È quella parte della morfologia che si occupa della struttura dei vegetali e delle modificazioni che questa presenta nelle diverse età della pianta o delle parti di essa. Ha anche nome di morfologia interna per distinguerla dall'altro ramo della morfologia che dei vegetali considera le forme esterne. Più precisamente l'anatomia vegetale si propone lo studio della struttura microscopica degli elementi dei tessuti, del loro ordinamento e dei loro rapporti.

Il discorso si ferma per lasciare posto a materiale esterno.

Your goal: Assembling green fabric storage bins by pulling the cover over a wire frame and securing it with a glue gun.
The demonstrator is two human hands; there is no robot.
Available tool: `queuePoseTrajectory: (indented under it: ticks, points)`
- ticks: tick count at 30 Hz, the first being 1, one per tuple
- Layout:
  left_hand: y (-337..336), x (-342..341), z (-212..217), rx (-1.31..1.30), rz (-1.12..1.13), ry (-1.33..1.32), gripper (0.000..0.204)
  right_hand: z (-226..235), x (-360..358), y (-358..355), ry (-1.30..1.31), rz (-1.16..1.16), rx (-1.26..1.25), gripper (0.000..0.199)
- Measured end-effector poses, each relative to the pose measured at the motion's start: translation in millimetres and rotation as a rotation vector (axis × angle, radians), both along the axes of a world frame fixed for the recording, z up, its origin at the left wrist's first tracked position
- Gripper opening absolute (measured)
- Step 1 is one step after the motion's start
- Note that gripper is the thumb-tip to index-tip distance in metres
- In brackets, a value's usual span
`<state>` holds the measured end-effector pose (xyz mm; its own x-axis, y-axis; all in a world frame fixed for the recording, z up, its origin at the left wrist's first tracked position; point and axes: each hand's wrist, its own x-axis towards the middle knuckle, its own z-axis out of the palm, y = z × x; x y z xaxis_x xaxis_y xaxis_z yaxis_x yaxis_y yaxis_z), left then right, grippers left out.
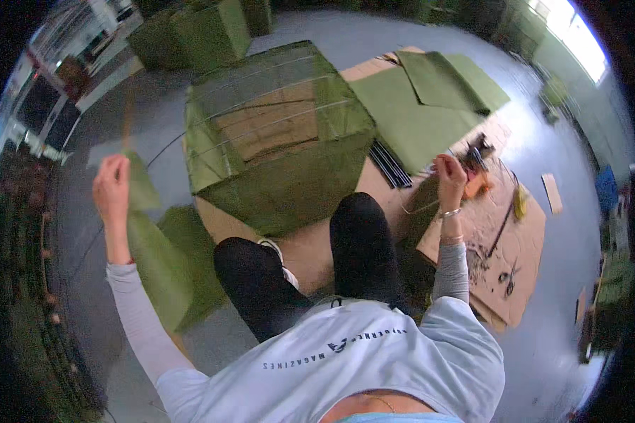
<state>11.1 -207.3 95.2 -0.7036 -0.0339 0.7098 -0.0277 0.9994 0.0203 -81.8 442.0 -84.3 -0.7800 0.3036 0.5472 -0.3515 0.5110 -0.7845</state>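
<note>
Both arms are spread wide. My left hand point(111, 189) is raised at the left with its fingers pinched together; what they hold, if anything, is too small to make out. Green fabric point(152, 257) lies on the floor beside and below it. My right hand point(451, 182) is also closed in a pinch, near an orange-handled tool point(478, 185); its contents cannot be told. Between the hands, before my knees, stands a box-shaped frame point(282, 190) covered in green mesh, with thin rods across its see-through top. Neither hand touches it.
Dark rods point(390, 163) lie right of the frame beside flat green sheets point(416, 116). At the right, a cardboard sheet point(522, 233) carries scissors point(508, 280), a yellow-handled tool point(520, 203) and small dark bits. Green boxes point(212, 35) stand at the back left.
</note>
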Motion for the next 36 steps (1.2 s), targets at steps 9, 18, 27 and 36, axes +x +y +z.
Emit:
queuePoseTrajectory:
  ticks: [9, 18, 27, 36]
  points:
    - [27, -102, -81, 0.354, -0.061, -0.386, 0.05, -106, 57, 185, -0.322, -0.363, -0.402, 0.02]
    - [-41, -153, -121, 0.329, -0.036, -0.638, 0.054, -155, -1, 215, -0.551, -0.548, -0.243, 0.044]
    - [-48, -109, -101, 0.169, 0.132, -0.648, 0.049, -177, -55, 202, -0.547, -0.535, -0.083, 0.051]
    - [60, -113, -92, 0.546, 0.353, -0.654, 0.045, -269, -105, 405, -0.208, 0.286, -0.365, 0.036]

Poiché, per la natura stessa delle piante, questi e non altri dovevano essere gli obiettivi dell'anatomia vegetale, è naturale che essa abbia avuto principio soltanto parecchio tempo dopo l'invenzione del microscopio composto, avvenuta nei primi del Seicento. Prima di quell'epoca le nozioni d' indole anatomica sui vegetali si limitavano ad un incerto riconoscimento, già avvenuto da parte degli antichi, delle correlazioni fra i cerchi del legno e il succedersi degli anni di vita delle piante; osservazioni riprese con maggior precisione da Leonardo da Vinci, che studiò la grossezza relativa dei cerchi e dimostrò che in uno stesso cerchio la parte più sottile corrisponde a quella superficie del fusto che è esposta a tramontana.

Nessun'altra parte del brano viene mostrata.